» **Task**
Please give back, word for word, each line from the start of the entries through the one in which "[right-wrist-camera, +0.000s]" is found.

» **Supplied material**
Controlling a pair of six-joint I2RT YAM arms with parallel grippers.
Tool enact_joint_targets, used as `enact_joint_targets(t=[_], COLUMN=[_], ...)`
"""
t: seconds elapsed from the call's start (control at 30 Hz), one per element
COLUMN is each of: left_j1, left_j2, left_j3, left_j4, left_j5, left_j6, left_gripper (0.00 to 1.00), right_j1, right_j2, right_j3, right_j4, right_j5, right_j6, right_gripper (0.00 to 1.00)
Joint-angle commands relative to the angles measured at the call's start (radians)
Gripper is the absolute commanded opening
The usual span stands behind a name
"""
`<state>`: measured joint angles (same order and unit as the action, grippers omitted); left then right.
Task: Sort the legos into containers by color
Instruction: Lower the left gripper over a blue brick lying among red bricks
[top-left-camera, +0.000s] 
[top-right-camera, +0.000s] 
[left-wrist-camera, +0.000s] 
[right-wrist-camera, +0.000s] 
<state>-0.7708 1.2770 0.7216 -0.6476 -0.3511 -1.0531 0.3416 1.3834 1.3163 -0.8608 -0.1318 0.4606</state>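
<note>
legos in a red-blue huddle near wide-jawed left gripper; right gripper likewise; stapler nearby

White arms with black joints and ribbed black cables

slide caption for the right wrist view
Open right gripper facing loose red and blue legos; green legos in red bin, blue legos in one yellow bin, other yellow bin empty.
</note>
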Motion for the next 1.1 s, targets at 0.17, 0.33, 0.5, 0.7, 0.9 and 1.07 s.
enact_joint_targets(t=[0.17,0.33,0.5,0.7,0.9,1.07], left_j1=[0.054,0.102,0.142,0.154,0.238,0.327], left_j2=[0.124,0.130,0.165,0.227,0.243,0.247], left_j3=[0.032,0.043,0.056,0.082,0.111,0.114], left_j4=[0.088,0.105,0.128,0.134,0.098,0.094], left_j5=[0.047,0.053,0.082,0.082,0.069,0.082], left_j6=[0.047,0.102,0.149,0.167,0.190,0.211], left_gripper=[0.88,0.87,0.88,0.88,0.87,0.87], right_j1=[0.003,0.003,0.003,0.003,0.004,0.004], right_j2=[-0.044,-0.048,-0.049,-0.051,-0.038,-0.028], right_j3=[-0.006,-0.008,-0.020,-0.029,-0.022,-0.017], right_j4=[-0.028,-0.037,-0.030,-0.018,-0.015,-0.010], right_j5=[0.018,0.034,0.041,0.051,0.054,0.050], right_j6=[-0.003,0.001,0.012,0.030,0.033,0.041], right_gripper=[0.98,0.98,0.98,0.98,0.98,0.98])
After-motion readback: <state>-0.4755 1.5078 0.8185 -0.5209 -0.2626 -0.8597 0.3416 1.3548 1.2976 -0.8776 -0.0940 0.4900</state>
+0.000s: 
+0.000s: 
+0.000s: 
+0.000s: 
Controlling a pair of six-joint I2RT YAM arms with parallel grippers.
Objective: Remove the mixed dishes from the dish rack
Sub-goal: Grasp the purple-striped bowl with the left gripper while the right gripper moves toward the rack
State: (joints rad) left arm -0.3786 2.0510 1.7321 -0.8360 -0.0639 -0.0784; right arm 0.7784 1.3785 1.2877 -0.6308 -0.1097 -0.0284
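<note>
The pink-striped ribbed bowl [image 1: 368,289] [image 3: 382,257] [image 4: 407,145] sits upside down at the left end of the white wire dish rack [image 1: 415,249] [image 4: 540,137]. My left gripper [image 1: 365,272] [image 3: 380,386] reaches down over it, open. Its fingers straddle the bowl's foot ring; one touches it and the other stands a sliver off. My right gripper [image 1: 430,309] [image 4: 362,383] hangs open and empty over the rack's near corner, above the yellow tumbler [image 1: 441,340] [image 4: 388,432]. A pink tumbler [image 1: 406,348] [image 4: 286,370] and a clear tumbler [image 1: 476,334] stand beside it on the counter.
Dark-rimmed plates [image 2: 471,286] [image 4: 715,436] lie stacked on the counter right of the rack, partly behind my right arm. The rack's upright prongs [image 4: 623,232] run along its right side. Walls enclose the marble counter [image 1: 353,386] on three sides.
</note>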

» **Result of the exercise**
Controlling a pair of six-joint I2RT YAM arms with parallel grippers.
Tool enact_joint_targets, used as `enact_joint_targets(t=[_], COLUMN=[_], ...)`
"""
t: seconds elapsed from the call's start (control at 30 Hz), one per element
COLUMN is each of: left_j1, left_j2, left_j3, left_j4, left_j5, left_j6, left_gripper (0.00 to 1.00), right_j1, right_j2, right_j3, right_j4, right_j5, right_j6, right_gripper (0.00 to 1.00)
Joint-angle commands relative to the angles measured at the call's start (radians)
Gripper is the absolute commanded opening
The usual span stands behind a name
"""
`<state>`: measured joint angles (same order and unit as the action, grippers omitted); left then right.
Task: Sort the legos into containers by color
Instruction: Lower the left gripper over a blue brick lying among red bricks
[top-left-camera, +0.000s] 
[top-right-camera, +0.000s] 
[left-wrist-camera, +0.000s] 
[right-wrist-camera, +0.000s] 

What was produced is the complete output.